=== Material provided ===

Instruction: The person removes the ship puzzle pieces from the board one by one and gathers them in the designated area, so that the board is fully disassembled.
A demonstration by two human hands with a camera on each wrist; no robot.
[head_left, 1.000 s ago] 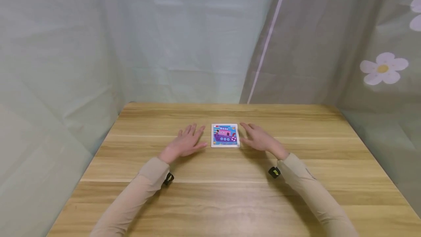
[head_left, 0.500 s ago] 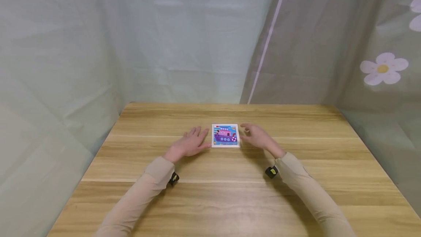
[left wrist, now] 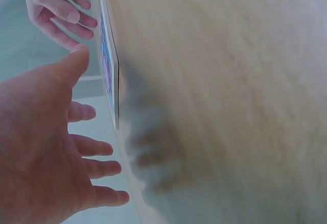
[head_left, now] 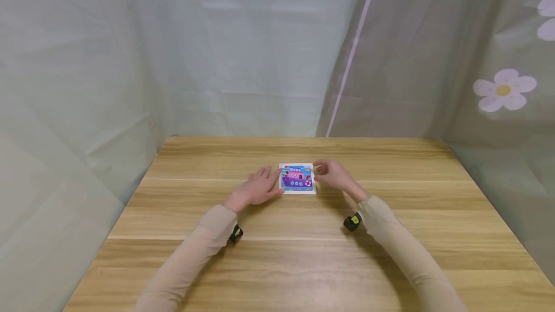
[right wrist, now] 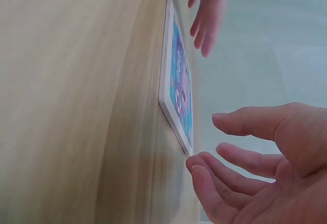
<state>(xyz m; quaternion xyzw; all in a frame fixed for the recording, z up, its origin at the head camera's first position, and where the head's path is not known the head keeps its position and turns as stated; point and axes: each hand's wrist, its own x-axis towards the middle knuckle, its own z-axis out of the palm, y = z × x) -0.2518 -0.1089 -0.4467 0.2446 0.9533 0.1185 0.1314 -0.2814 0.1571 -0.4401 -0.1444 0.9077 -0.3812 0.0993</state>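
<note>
A flat square board (head_left: 297,179) with a white border and a cartoon picture of a purple and pink ship lies on the wooden table. My left hand (head_left: 258,188) is at its left edge, fingers spread, thumb and index over the border in the head view. The left wrist view shows that hand (left wrist: 43,142) held off the tabletop, gripping nothing. At the board's right edge is my right hand (head_left: 333,174), its fingers loosely bent. In the right wrist view, fingertips of the right hand (right wrist: 265,162) are close to a board corner; whether they touch cannot be told.
The wooden table (head_left: 295,254) has its far edge against a pale hanging cloth (head_left: 251,61). Another cloth with a white flower print (head_left: 505,90) hangs at the right. A small black device (head_left: 352,222) is strapped at the right wrist.
My left hand has moved right, up to the board's left edge. My right hand has shifted slightly left, its fingers more bent than before. The board stays in place.
</note>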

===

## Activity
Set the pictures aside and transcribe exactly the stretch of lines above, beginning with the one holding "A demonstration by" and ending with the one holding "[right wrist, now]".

## Output for this exercise
A demonstration by two human hands with a camera on each wrist; no robot.
[head_left, 1.000 s ago] 
[head_left, 0.500 s ago] 
[left wrist, now] 
[head_left, now] 
[right wrist, now] 

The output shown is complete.